Assigned task:
Leaving pictures out, repeat word for word the line that has "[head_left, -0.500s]" and each line that follows it to the end of the listing.

--------------------------------------------------

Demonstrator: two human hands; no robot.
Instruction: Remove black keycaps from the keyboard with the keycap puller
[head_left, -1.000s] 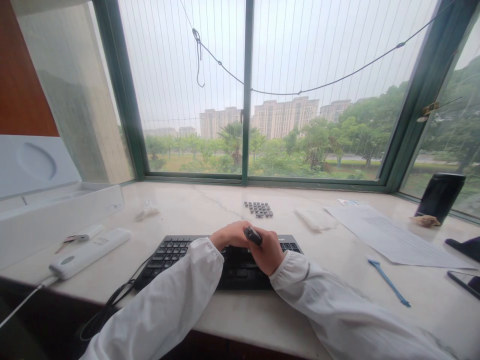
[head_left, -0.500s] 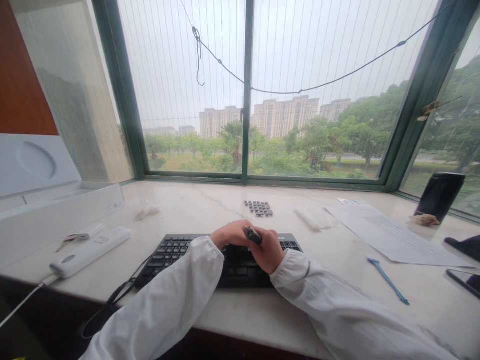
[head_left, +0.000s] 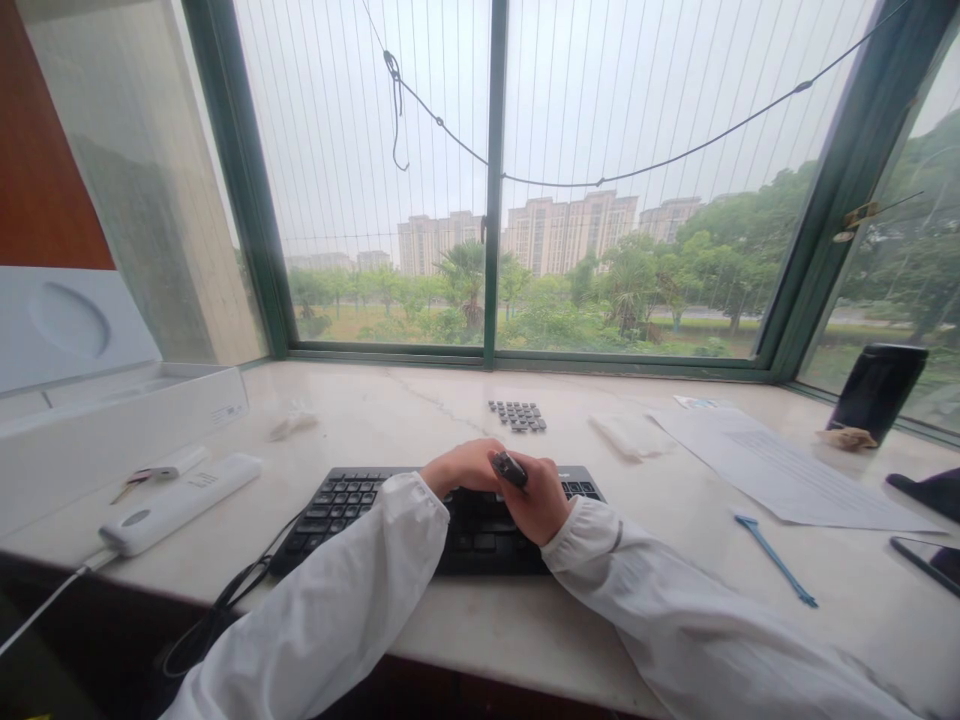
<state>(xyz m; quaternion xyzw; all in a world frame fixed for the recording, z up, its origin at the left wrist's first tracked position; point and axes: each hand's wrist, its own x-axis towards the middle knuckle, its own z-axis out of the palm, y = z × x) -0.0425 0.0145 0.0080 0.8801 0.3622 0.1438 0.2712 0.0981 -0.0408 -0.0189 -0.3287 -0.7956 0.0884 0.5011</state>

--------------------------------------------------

Expected answer:
[head_left, -0.500s] 
[head_left, +0.000s] 
<state>(xyz m; quaternion xyzw; all in a world frame fixed for the recording, z up, its origin at the left wrist's first tracked position; point and axes: each hand's wrist, its own x-axis towards the middle knuckle, its own z-axis out of the palm, y = z × x) -0.0425 0.0145 0.0080 0.8801 0.3622 0.1438 0.2712 0.0981 -0.0408 -0.0189 -0.3287 -0.7956 0.0884 0.5011</state>

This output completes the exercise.